All lines from the start of the listing below through the line containing "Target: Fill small" are to be written out again exactly, and no others.

======== Dataset excerpt

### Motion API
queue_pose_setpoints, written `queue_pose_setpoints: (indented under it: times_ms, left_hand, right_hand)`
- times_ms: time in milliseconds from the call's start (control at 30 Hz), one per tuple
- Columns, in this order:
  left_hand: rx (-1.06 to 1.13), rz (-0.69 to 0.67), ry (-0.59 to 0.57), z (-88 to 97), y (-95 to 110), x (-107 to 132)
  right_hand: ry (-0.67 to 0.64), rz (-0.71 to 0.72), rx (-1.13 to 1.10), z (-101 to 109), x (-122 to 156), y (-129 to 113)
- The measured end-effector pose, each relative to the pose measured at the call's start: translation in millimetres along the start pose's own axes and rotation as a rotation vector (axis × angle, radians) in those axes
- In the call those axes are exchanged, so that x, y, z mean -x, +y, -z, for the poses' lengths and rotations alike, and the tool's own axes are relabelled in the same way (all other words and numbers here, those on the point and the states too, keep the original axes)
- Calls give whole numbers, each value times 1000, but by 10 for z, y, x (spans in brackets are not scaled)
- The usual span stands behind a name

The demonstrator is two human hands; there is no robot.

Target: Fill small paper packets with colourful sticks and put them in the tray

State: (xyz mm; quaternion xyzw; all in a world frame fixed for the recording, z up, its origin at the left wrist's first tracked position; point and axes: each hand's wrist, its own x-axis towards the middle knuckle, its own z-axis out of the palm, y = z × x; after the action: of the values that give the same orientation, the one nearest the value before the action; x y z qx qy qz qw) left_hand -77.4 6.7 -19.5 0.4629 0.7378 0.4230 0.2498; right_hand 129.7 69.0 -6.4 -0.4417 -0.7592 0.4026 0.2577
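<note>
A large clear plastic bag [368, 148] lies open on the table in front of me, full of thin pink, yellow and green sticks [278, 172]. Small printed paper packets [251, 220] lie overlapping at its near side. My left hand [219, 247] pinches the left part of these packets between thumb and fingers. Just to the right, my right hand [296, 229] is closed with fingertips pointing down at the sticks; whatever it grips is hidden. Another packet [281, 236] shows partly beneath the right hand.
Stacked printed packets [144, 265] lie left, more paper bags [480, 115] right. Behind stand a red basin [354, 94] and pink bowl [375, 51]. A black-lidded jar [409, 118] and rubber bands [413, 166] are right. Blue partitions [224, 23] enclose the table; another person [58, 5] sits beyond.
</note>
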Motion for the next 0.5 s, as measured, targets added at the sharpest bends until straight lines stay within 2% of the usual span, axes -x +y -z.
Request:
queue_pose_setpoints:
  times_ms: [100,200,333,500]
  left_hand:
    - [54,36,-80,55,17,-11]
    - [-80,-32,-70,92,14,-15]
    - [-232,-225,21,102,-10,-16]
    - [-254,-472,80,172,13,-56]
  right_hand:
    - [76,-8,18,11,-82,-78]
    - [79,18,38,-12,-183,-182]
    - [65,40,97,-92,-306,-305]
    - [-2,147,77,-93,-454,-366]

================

> _Finished exercise_:
### Motion API
queue_pose_setpoints, written `queue_pose_setpoints: (indented under it: times_ms, left_hand, right_hand)`
- times_ms: time in milliseconds from the call's start (control at 30 Hz), one per tuple
- Columns, in this order:
  left_hand: rx (-1.06 to 1.13), rz (-0.69 to 0.67), ry (-0.59 to 0.57), z (-88 to 97), y (-95 to 110), x (-107 to 132)
  right_hand: ry (-0.67 to 0.64), rz (-0.71 to 0.72), rx (-1.13 to 1.10), z (-101 to 109), x (-122 to 156), y (-129 to 113)
- The measured end-effector pose, each relative to the pose measured at the call's start: translation in millimetres along the start pose's own axes and rotation as a rotation vector (axis × angle, radians) in those axes
- In the call those axes are exchanged, so that x, y, z mean -x, +y, -z, for the poses' lengths and rotations alike, and the tool's own axes are relabelled in the same way (all other words and numbers here, those on the point and the states too, keep the original axes)
- Calls give whole numbers, each value times 1000, but by 10 for z, y, x (spans in brackets are not scaled)
- The usual span stands behind a name

The demonstrator is two human hands; there is no robot.

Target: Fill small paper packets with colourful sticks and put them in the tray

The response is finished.